* _EXERCISE GOAL_
Nothing but the lines from the start of the entries through the line holding "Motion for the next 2" is to be repeated, exactly and with pictures excluded.
*** ENTRIES SUPPLIED Section Begins ***
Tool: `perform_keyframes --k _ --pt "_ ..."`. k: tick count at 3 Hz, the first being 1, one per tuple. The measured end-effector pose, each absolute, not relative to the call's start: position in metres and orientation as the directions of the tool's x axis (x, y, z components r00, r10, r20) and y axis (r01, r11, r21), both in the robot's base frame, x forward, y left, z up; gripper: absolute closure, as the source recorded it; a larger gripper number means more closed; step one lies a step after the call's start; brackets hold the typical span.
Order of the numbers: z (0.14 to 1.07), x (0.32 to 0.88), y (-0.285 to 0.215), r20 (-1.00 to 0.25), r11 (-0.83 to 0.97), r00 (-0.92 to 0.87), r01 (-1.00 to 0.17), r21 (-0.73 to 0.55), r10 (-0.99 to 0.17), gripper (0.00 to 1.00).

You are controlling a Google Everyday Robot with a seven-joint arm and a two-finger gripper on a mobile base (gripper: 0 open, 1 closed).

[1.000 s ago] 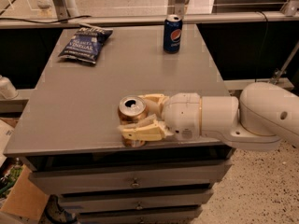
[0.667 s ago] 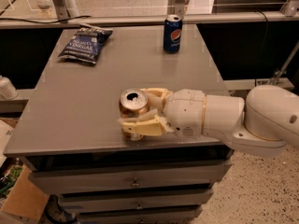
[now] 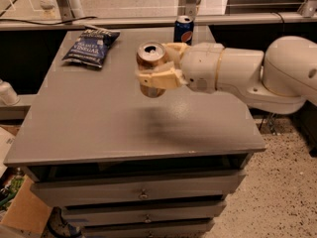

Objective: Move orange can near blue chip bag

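Note:
My gripper (image 3: 157, 63) is shut on the orange can (image 3: 150, 57), whose silver top faces up. It holds the can in the air above the middle of the grey table (image 3: 99, 128). The can's shadow lies on the tabletop below it. The blue chip bag (image 3: 90, 47) lies flat at the table's back left corner, to the left of the can and farther back. My white arm (image 3: 247, 73) reaches in from the right.
A blue Pepsi can (image 3: 183, 29) stands at the table's back edge, just behind my gripper. The table has drawers (image 3: 142, 192) in front. A cardboard box (image 3: 20, 214) sits on the floor at lower left. A rail runs behind the table.
My gripper has lifted the orange can off the table's front part and carried it up and toward the back.

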State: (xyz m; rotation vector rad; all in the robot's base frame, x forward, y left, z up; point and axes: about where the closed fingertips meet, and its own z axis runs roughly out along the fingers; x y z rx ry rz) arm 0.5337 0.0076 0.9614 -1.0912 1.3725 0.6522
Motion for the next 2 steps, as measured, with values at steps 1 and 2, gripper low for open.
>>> perform_keyframes --k 1,2 --pt "0.9721 0.5432 0.0386 -0.961 0.355 0.168 -0.903 -0.24 -0.221 1.0" --pt "0.9742 0.5456 0.0459 -0.961 0.346 0.176 -0.906 -0.242 -0.212 1.0"
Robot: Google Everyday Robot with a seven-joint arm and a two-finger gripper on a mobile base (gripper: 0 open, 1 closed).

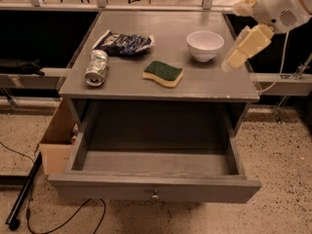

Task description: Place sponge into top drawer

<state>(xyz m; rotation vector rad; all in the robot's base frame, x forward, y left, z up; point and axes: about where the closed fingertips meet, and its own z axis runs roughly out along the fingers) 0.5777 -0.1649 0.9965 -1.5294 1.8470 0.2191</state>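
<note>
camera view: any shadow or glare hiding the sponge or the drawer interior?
Camera view: sponge evenly lit, no glare. Camera view: top drawer shadowed at the back under the tabletop, its floor readable. Camera view: end effector brightly lit at upper right, beside the bowl.

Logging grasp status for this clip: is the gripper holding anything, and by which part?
Nothing is held. The gripper hangs beside the bowl, at the right edge of the cabinet top; the sponge lies free on it.
</note>
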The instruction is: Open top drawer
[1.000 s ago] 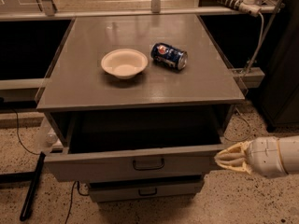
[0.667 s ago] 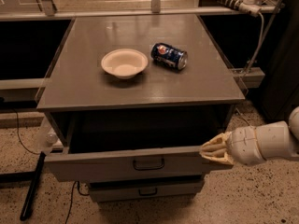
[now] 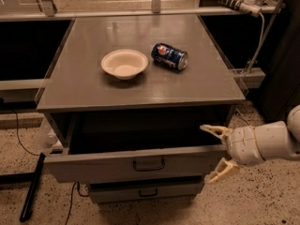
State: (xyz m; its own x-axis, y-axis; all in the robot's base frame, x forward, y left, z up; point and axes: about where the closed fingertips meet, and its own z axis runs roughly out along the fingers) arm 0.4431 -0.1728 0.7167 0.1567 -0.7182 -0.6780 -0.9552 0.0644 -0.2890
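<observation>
One gripper beside top drawer, fingers spread

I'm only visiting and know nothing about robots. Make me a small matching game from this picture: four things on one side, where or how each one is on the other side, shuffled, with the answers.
Things
1. top drawer
2. bowl
3. soda can
4. pincer

States
A. lying on its side on the cabinet top
B. pulled out, with a dark inside showing
C. open, at the right end of the drawer front
D. standing upright on the cabinet top, pale and round

Pairs: 1-B, 2-D, 3-A, 4-C
</observation>
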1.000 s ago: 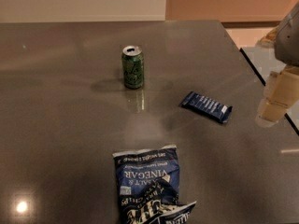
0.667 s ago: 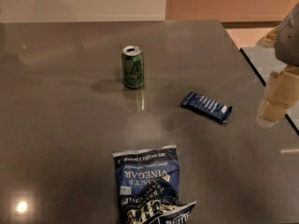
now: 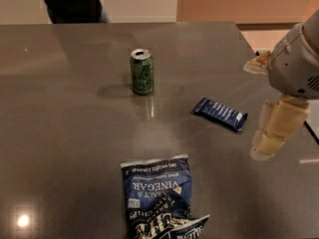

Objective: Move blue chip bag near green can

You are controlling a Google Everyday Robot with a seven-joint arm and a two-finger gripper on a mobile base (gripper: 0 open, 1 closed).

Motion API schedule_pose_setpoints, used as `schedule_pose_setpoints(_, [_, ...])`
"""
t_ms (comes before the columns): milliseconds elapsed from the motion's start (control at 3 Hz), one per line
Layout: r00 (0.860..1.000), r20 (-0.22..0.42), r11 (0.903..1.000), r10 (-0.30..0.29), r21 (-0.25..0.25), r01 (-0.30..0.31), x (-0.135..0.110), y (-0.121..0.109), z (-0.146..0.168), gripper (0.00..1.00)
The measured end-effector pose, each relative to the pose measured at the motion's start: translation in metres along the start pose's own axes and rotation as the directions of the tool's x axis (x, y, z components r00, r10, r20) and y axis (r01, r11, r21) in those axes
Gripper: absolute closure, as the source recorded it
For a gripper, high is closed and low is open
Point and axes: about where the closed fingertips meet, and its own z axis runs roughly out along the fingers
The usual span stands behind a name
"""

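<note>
Blue chip bag [image 3: 157,193] well apart from green can [image 3: 142,72]; claw [image 3: 263,152] hangs right, state unclear

The can [image 3: 142,72] is standing upright on the table [image 3: 60,133], toward its far side. The chip bag [image 3: 159,195] is lying flat well in front of the can, slightly to its right, at the table's near edge. The bar wrapper [image 3: 220,113] is lying to the right of the can and somewhat nearer, apart from both. The gripper [image 3: 264,148] is hanging farther right of the can, just beyond the wrapper, above the table's right side. A person [image 3: 72,1] is standing behind the can, past the far edge.
</note>
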Motion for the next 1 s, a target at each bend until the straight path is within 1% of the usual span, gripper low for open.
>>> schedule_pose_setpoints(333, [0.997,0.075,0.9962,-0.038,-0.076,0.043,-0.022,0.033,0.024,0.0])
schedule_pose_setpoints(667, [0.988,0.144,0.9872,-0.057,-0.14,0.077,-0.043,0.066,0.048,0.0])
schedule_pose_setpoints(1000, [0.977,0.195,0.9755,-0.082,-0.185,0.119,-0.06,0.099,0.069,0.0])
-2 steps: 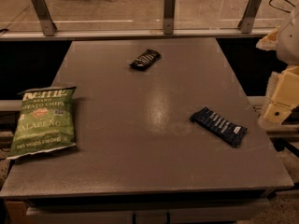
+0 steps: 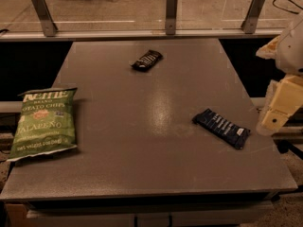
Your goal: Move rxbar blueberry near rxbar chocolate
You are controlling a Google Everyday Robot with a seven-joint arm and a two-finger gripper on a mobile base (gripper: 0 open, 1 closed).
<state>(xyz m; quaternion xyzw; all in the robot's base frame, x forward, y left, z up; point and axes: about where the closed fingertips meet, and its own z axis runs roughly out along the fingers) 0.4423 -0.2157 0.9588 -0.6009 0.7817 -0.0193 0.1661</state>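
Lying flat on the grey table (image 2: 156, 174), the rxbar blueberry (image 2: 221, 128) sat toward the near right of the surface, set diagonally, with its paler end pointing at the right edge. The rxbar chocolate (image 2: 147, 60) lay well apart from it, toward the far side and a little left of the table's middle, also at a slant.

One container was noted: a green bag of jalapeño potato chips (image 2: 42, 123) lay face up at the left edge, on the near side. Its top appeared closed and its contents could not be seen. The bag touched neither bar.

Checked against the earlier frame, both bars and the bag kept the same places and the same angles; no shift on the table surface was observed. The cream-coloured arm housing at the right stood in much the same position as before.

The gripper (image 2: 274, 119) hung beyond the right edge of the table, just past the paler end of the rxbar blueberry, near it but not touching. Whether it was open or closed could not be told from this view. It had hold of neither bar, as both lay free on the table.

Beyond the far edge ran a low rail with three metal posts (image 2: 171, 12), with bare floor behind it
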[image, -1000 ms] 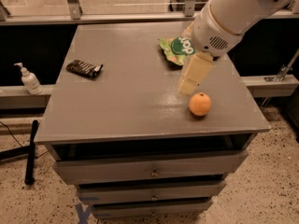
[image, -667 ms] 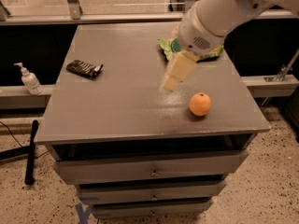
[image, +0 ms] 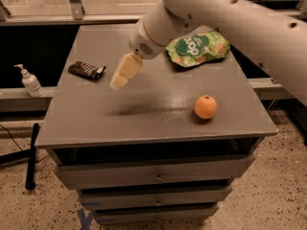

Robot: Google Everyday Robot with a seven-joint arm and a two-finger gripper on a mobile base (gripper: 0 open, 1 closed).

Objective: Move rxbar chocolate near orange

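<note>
The rxbar chocolate (image: 86, 70) is a flat dark wrapper lying near the left edge of the grey table (image: 144, 114). The orange (image: 205, 107) sits toward the table's front right. My gripper (image: 121, 78) hangs on the white arm above the table, a little to the right of the bar and well left of the orange. It holds nothing that I can see.
A green crinkly snack bag (image: 197, 47) lies at the back right of the table. A white pump bottle (image: 30, 82) stands on a ledge left of the table. Drawers (image: 156, 176) are below the table's front edge. A dark pole (image: 31, 153) lies on the floor at left.
The gripper has swung left across the table, from just beside the orange to close by the rxbar chocolate. The bar, orange and bag have not moved.
</note>
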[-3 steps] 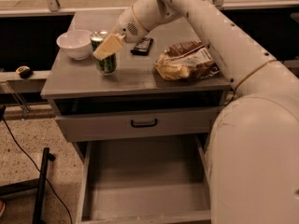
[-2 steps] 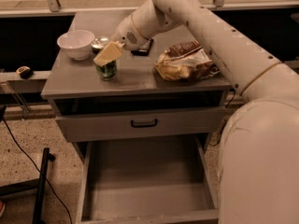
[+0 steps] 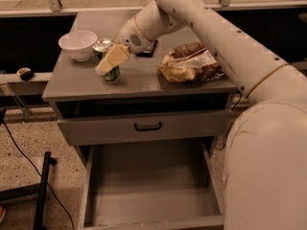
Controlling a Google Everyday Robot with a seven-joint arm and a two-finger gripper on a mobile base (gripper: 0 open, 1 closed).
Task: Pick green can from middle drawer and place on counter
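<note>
The green can (image 3: 112, 74) stands on the counter (image 3: 144, 78) at its left, just right of the white bowl (image 3: 77, 43). Its silver top shows above the finger. My gripper (image 3: 108, 65) reaches down from the right. Its pale fingers (image 3: 112, 57) lie across the can's upper half and grip it. The middle drawer (image 3: 148, 188) is pulled open below, and its flat floor is bare.
A crumpled snack bag (image 3: 189, 63) lies on the right of the counter. A flat black item (image 3: 147, 50) sits behind my wrist. A closed drawer front with a black handle (image 3: 147, 126) is above the open drawer. My arm fills the right side.
My gripper has brought the can a little lower and nearer the counter's front. The bowl and bag have not moved.
</note>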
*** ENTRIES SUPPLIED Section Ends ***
* _OUTPUT FOR THIS TASK_
Tool: `perform_keyframes --k _ --pt "_ ..."`. k: tick count at 3 Hz, the first being 1, one per tuple. The measured end-effector pose, each absolute, not relative to the call's start: position in metres and orientation as the directions of the tool's x axis (x, y, z components r00, r10, r20) and y axis (r01, r11, r21), both in the robot's base frame, x forward, y left, z up; gripper: absolute closure, as the source recorded it; a larger gripper number means more closed; step one lies a step after the call's start; brackets hold the typical span.
Order of the numbers: z (0.14 to 1.07), x (0.32 to 0.88), y (-0.285 to 0.215), r20 (-1.00 to 0.25), r11 (-0.83 to 0.97), r00 (-0.92 to 0.87), r01 (-1.00 to 0.17), r21 (-0.73 to 0.55), r10 (-0.99 to 0.17), gripper (0.00 to 1.00).

You are controlling a Google Everyday Robot with a seven-joint arm and a two-finger gripper on a mobile base (gripper: 0 open, 1 closed).

[1.000 s ago] 
[0.667 s ago] 
[now] 

Objective: Move orange can near blue chip bag

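Note:
My gripper (image 3: 157, 63) is shut on the orange can (image 3: 150, 57), whose silver top faces up. It holds the can in the air above the middle of the grey table (image 3: 99, 128). The can's shadow lies on the tabletop below it. The blue chip bag (image 3: 90, 47) lies flat at the table's back left corner, to the left of the can and farther back. My white arm (image 3: 247, 73) reaches in from the right.
A blue Pepsi can (image 3: 183, 29) stands at the table's back edge, just behind my gripper. The table has drawers (image 3: 142, 192) in front. A cardboard box (image 3: 20, 214) sits on the floor at lower left. A rail runs behind the table.
My gripper has lifted the orange can off the table's front part and carried it up and toward the back.
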
State: (xyz m; rotation vector rad; all in the robot's base frame, x forward, y left, z up; point and axes: about where the closed fingertips meet, and its own z axis runs roughly out along the fingers; x y z rx ry rz) arm 0.5337 0.0076 0.9614 -1.0912 1.3725 0.6522
Motion for the next 2 steps, as measured, with values at steps 1 and 2, gripper low for open.

Here the output is complete.